A MACHINE LEARNING APPROACH TO MULTI SCALE SENTIMENT ANALYSIS OF TIGRIGNA  ONLINE POSTS

Samuel, Hagazi; Assabie, (Ph.D.) Yaregal; Gebremariam, (MSc) Akubazgi

A MACHINE LEARNING APPROACH TO MULTI SCALE SENTIMENT ANALYSIS OF TIGRIGNA ONLINE POSTS

Samuel, Hagazi; Assabie, (Ph.D.) Yaregal; Gebremariam, (MSc) Akubazgi

URI: http://ir.haramaya.edu.et//hru/handle/123456789/4761

Date: 2021-09

Abstract:

With the rapid growth of web technologies, individuals and organizations are increasingly using public opinions in blogs, forums, review sites, social networks, etc. for expressing their views and opinions. These reviews are very useful for service providers, manufactures and organizations in making informed decisions and improving their service. However, the huge volume of reviews on the social media grows so rapidly and becoming increasingly difficult for users to analyze and extract relevant information. Therefore, an automated sentiment analysis is needed. In this research, we presented a multiscale sentence-level sentiment analysis for Tigrigna online posts using a supervised machine learning approach. The multiscale Tigrigna sentiment analysis model classifies a given sentence into five predefined classes: very positive (2), positive (1), neutral (0), negative (-1) and very negative (-2). We have used three supervised machine-learning algorithms: Naïve Bayes (NB), Maximum Entropy (MaxEnt) and Support Vector Machine (SVM) with unigram, bigram, trigram and hybrid of unigram and bigram variants of N-gram as a feature. The proposed model contains different components like preprocessing (tokenization, normalization, stop word removal), morphological analysis (lemmatizing), feature extraction, training a machine learning algorithms, classification and evaluation of the result using evaluation metrics.
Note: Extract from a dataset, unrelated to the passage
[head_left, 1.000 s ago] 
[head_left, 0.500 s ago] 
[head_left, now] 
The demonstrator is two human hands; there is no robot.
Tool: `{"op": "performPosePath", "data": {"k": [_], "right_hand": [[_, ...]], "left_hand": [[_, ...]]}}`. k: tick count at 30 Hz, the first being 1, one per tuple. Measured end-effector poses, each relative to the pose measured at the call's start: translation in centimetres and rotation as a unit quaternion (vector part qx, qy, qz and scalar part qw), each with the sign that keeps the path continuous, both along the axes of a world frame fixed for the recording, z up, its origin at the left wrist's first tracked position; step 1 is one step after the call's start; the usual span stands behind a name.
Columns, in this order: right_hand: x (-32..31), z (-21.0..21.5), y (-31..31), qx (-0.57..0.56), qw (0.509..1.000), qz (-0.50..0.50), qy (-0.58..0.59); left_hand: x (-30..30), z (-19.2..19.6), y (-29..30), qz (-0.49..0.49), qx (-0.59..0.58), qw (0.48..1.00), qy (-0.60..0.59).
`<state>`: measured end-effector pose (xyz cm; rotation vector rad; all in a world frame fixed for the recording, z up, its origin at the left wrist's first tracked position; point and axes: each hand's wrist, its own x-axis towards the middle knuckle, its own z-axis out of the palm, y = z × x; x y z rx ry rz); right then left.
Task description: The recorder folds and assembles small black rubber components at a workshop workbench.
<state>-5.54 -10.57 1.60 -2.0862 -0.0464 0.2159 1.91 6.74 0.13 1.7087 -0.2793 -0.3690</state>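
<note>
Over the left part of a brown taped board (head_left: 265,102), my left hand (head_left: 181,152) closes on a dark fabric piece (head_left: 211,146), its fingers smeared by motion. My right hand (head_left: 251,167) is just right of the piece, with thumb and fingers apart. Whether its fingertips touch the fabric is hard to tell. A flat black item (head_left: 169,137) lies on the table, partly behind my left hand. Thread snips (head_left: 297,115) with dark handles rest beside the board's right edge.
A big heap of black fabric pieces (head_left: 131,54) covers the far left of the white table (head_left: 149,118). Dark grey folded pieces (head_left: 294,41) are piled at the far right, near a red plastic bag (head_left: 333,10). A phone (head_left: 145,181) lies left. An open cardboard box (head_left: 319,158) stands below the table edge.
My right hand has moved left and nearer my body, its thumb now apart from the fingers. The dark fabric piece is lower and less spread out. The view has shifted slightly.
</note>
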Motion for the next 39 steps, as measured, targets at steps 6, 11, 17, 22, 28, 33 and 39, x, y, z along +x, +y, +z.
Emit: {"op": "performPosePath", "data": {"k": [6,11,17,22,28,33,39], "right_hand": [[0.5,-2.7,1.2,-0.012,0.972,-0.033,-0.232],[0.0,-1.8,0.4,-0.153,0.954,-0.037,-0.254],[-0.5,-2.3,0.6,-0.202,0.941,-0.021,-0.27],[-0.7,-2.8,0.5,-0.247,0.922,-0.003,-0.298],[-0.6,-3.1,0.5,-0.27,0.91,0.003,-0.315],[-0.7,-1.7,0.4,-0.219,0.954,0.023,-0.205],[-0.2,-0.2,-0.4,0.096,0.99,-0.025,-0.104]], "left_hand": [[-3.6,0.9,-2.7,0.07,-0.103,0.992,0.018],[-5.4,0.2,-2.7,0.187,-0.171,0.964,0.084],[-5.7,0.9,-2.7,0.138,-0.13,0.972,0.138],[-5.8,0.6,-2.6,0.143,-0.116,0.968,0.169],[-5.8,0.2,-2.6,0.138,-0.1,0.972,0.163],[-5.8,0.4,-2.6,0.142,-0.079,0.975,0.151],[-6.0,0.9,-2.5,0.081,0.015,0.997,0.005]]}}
For conducting the experiments, 1500 Tigrigna sentences are collected from different sources. Due to the morphological complexity of the language, preprocessing techniques have been applied in order to clean noisy data and reduce sparseness and dimensionality of the dataset. After preprocessing, the dataset is lemmatized, before it is given to training phase of the experiment. The experimental results show the SVM algorithm with unigram language model outperforms all algorithms with 71% accuracy. In conclusion, despite the language morphological complexity and lack of effective morphological analysis tools, the achieved experimental results are promising. However, we are convinced that the results could improve further with a larger, pre annotated and cleaned corpus.